RECORDED DATA Start Marker
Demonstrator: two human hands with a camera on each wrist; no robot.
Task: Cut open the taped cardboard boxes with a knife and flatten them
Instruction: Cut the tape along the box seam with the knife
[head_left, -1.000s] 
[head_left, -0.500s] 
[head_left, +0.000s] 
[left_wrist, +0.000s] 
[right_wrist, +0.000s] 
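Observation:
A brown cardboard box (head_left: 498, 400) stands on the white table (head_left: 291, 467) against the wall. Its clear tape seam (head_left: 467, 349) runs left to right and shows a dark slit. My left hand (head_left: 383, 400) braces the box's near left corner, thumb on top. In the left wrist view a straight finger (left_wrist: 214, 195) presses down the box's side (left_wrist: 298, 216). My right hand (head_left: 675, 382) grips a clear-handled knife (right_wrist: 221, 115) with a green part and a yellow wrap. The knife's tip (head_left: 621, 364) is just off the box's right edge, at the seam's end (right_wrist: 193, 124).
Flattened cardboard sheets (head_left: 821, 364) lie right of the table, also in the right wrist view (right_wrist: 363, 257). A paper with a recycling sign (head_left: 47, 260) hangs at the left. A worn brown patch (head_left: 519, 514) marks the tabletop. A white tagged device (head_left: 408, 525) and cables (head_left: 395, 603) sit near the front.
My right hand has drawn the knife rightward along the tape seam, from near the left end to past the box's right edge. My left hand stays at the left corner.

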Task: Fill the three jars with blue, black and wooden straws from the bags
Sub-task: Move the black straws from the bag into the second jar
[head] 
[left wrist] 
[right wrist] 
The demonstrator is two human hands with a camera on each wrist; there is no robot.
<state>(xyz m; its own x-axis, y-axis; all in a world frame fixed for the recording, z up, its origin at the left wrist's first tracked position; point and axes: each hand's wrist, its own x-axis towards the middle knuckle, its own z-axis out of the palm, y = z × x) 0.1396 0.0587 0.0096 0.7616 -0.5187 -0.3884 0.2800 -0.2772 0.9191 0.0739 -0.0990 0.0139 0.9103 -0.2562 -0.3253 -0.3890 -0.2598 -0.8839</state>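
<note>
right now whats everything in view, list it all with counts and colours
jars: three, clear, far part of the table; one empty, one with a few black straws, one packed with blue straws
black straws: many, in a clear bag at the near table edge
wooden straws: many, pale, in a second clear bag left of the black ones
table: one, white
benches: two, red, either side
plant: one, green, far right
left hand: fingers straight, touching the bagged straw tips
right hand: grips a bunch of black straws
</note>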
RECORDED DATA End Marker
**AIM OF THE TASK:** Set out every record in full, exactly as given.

**ANSWER TO THIS EXERCISE:**
Demonstrator: two human hands with a camera on each wrist; no robot.
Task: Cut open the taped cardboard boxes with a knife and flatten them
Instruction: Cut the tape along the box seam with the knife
[head_left, -1.000s] 
[head_left, -0.500s] 
[head_left, +0.000s] 
[left_wrist, +0.000s] 
[right_wrist, +0.000s] 
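Observation:
A brown cardboard box (head_left: 498, 400) stands on the white table (head_left: 291, 467) against the wall. Its clear tape seam (head_left: 467, 349) runs left to right and shows a dark slit. My left hand (head_left: 383, 400) braces the box's near left corner, thumb on top. In the left wrist view a straight finger (left_wrist: 214, 195) presses down the box's side (left_wrist: 298, 216). My right hand (head_left: 675, 382) grips a clear-handled knife (right_wrist: 221, 115) with a green part and a yellow wrap. The knife's tip (head_left: 621, 364) is just off the box's right edge, at the seam's end (right_wrist: 193, 124).
Flattened cardboard sheets (head_left: 821, 364) lie right of the table, also in the right wrist view (right_wrist: 363, 257). A paper with a recycling sign (head_left: 47, 260) hangs at the left. A worn brown patch (head_left: 519, 514) marks the tabletop. A white tagged device (head_left: 408, 525) and cables (head_left: 395, 603) sit near the front.
My right hand has drawn the knife rightward along the tape seam, from near the left end to past the box's right edge. My left hand stays at the left corner.
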
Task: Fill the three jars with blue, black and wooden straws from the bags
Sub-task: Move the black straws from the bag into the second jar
[head] 
[left wrist] 
[right wrist] 
The demonstrator is two human hands with a camera on each wrist; there is no robot.
<state>(xyz m; its own x-axis, y-axis; all in a world frame fixed for the recording, z up, its origin at the left wrist's first tracked position; point and axes: each hand's wrist, its own x-axis towards the middle knuckle, its own z-axis out of the palm, y = z × x) 0.1396 0.0587 0.0096 0.7616 -0.5187 -0.3884 0.2800 -0.2772 0.9191 0.0739 -0.0990 0.0139 0.9103 -0.2562 -0.3253 -0.3890 -0.2598 -0.8839</state>
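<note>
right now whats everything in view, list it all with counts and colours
jars: three, clear, far part of the table; one empty, one with a few black straws, one packed with blue straws
black straws: many, in a clear bag at the near table edge
wooden straws: many, pale, in a second clear bag left of the black ones
table: one, white
benches: two, red, either side
plant: one, green, far right
left hand: fingers straight, touching the bagged straw tips
right hand: grips a bunch of black straws
</note>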

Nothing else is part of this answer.